= 2017 Malawat poisoning =

2017 mass poisoning in Pakistan

In the 2017 Malawat poisoning, seventeen Pakistanis in the village of Malawat, Punjab, Pakistan died from poisoning allegedly stemming from a botched attempt to escape a forced marriage.
==Incident==
Around October 2017 police accused 21-year-old Aasia (alt. Asiya) Bibi, her alleged boyfriend Muhammad Shahid, and her aunt of conspiring to mix rat poison into Aasia's husband's milk. According to the police, her husband refused the glass of milk, whereupon Aasia's mother-in-law innocently added the poisoned milk to a family vat, and used the milk in the vat the next day to make lassi (a yogurt drink) and butter. The lassi was then served during a family gathering. The poisoned family members were first treated by a hakim (a local traditional doctor) but were subsequently hospitalized in the city of Multan. Of 27 participants who were hospitalized, 17 people died, including the 23-year-old husband, Muhammad Amjad.

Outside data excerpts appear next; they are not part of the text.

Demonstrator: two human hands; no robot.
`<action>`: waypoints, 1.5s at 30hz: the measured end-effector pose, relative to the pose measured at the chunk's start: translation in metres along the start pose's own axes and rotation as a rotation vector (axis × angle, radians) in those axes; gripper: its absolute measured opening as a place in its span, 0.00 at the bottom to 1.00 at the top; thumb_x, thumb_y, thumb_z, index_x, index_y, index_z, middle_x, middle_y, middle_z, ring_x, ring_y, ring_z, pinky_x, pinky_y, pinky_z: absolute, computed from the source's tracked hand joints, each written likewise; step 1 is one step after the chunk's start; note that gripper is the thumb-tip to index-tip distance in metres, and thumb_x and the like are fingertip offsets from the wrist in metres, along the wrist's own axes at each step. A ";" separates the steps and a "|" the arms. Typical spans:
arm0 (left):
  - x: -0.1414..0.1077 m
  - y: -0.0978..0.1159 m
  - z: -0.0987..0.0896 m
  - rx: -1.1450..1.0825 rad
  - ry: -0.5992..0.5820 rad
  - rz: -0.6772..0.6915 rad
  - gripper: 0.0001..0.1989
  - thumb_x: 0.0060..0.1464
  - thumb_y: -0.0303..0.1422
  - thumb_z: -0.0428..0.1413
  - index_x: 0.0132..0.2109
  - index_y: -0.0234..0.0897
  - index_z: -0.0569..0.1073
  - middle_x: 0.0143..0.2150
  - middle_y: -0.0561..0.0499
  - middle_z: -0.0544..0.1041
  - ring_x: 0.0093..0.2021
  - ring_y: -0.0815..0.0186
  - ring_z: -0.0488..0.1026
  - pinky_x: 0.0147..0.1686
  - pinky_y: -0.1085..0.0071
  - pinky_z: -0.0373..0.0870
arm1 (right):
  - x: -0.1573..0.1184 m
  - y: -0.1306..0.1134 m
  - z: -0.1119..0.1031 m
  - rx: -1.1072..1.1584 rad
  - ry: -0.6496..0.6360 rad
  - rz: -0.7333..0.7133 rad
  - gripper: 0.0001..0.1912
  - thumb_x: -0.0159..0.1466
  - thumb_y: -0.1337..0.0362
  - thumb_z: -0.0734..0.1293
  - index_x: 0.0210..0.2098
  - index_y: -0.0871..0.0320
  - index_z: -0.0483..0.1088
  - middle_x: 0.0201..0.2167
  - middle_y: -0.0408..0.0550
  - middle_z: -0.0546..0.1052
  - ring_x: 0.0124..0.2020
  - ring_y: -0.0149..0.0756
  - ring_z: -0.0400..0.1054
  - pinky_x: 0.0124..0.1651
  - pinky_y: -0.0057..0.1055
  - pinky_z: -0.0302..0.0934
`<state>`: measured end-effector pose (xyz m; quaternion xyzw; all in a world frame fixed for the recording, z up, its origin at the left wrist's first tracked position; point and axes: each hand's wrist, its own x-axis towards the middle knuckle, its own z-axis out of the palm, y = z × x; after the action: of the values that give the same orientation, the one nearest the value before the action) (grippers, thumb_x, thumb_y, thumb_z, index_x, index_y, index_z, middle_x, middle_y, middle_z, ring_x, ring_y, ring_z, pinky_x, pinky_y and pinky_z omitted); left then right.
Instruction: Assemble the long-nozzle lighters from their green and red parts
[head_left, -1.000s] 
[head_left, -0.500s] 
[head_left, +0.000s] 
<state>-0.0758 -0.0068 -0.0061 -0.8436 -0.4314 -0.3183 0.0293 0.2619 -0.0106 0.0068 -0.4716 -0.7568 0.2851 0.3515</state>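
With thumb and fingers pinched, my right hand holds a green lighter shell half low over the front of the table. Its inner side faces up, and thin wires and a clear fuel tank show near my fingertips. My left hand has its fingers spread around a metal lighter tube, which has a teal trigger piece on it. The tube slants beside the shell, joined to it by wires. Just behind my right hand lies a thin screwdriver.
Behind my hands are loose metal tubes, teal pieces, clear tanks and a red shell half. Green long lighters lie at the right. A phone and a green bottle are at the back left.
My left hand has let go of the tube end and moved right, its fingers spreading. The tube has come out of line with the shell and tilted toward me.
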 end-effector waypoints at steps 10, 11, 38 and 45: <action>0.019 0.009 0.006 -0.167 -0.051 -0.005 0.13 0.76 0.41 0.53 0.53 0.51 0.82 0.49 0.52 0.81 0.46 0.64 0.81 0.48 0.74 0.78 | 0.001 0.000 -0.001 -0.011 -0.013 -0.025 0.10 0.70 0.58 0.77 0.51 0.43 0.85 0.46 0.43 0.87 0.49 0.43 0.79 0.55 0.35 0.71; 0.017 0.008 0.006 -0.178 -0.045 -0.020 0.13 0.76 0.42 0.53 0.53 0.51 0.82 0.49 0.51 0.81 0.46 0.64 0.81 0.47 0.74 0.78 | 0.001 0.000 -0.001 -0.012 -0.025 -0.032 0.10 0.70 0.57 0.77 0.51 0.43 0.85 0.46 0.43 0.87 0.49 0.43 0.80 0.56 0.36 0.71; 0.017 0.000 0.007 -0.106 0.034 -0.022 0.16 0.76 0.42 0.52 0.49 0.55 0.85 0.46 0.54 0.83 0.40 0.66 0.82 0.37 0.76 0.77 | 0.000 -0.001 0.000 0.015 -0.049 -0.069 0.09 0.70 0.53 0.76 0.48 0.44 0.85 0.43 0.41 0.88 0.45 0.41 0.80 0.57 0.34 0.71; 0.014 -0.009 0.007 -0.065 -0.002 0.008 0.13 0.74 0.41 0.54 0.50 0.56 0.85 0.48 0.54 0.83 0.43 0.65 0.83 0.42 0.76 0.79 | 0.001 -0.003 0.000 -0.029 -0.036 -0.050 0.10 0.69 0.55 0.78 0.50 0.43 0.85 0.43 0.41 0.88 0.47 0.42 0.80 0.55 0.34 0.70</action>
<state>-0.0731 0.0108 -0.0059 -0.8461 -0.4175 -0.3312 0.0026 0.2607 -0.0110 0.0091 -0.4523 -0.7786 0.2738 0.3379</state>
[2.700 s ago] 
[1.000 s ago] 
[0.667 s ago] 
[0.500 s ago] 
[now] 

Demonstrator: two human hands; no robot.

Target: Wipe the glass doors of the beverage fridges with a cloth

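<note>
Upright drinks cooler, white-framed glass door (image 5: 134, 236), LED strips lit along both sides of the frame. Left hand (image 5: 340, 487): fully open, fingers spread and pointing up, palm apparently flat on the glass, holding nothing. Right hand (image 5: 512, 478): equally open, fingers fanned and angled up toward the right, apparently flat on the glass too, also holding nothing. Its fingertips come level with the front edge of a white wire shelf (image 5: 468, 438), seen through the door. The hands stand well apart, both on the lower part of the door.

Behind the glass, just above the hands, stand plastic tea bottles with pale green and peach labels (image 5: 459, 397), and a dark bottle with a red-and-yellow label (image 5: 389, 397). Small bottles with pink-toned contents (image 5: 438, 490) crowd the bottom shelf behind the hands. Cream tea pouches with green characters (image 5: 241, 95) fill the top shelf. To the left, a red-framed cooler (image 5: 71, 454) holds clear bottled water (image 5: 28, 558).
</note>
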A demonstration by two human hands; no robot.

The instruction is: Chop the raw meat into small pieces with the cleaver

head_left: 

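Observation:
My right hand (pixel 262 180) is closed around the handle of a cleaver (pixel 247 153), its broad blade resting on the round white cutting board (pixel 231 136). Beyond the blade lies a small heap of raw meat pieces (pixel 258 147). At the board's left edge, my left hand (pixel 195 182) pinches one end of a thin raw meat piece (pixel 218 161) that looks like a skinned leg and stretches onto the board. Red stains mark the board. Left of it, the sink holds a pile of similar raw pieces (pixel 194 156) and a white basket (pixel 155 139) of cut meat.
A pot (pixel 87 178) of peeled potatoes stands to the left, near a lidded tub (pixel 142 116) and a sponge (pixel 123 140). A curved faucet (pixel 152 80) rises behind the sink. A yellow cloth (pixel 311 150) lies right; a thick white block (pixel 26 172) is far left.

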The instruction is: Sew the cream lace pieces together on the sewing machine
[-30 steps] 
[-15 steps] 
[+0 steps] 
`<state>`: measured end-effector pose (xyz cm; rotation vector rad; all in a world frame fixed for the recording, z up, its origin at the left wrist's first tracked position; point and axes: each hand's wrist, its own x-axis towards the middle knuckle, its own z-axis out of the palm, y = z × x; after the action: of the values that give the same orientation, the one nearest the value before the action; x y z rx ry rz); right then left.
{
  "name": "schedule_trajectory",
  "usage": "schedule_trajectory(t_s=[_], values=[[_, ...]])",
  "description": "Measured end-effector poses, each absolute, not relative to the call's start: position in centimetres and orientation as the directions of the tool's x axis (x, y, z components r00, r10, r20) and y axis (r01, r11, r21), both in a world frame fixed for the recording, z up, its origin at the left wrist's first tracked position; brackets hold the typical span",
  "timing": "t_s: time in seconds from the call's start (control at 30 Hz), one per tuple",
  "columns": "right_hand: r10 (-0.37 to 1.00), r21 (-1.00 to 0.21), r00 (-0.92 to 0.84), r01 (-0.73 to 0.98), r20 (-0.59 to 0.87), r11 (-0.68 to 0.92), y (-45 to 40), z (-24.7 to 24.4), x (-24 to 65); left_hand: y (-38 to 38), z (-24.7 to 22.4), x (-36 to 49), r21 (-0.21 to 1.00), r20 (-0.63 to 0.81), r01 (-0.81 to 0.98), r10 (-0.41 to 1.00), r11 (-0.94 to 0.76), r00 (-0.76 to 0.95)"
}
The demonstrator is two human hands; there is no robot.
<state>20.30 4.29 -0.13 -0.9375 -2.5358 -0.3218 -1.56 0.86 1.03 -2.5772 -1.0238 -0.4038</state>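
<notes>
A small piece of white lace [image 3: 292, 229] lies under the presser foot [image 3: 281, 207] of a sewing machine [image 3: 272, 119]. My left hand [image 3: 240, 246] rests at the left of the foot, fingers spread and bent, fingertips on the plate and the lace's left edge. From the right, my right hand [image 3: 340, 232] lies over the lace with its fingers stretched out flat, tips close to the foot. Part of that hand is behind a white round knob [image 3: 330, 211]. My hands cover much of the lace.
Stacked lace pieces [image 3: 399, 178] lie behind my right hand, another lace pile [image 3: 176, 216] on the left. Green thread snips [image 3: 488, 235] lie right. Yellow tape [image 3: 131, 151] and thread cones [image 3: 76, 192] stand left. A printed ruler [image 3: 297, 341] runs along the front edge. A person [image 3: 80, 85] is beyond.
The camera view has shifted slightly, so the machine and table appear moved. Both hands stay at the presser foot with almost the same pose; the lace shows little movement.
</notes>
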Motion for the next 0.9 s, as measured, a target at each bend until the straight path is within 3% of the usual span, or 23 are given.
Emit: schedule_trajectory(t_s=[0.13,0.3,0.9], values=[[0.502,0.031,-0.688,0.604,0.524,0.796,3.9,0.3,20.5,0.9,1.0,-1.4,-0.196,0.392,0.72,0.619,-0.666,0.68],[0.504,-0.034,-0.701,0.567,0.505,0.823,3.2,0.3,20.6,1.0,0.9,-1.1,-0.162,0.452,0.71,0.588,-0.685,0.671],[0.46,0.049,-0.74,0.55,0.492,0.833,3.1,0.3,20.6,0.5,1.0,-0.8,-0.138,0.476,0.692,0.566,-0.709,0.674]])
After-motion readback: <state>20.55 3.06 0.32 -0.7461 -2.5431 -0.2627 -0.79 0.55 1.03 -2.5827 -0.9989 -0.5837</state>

Initially, it was claimed that a lizard had fallen into the milk and poisoned it. According to Jam Abdul Razzaq Klasra, a local police official, Ms. Bibi was the only person at the family gathering who did not drink the milk. During interrogation, Aasia allegedly confessed to poisoning the milk, and implicated her aunt and Shahid in the plot. Police have detained Aasia under antiterrorism laws.

===Alleged motive===
The couple had been married six months prior to the incident. Aasia has stated that she had begged her parents not to force her to marry, but her pleas were ignored. Police believe Aasia poisoned her husband to escape this forced marriage. Arranged marriages are common in rural Pakistan; offspring who attempt to defy an arranged marriage and instead "marry for love" are, in rare occasions, killed by family members. Salman Sufi, an aide in the Punjab provincial government, stated that conflicts centered on forced marriage often lead to "a severely fractured relationship between spouses or catastrophic aftereffects, like we witnessed in this case". There is little legal remedy for women who reject a partner chosen for them by their family.

According to The Telegraph, cases of poisoning are common in Punjab; as recently as September 2017, a newlywed couple were poisoned by the bride's family for unknown reasons.

===Legal proceedings===

Bibi was convicted of the poisoning in November 2018 and sentenced to serve 15 life terms. Her aunt was also convicted and given multiple life sentences.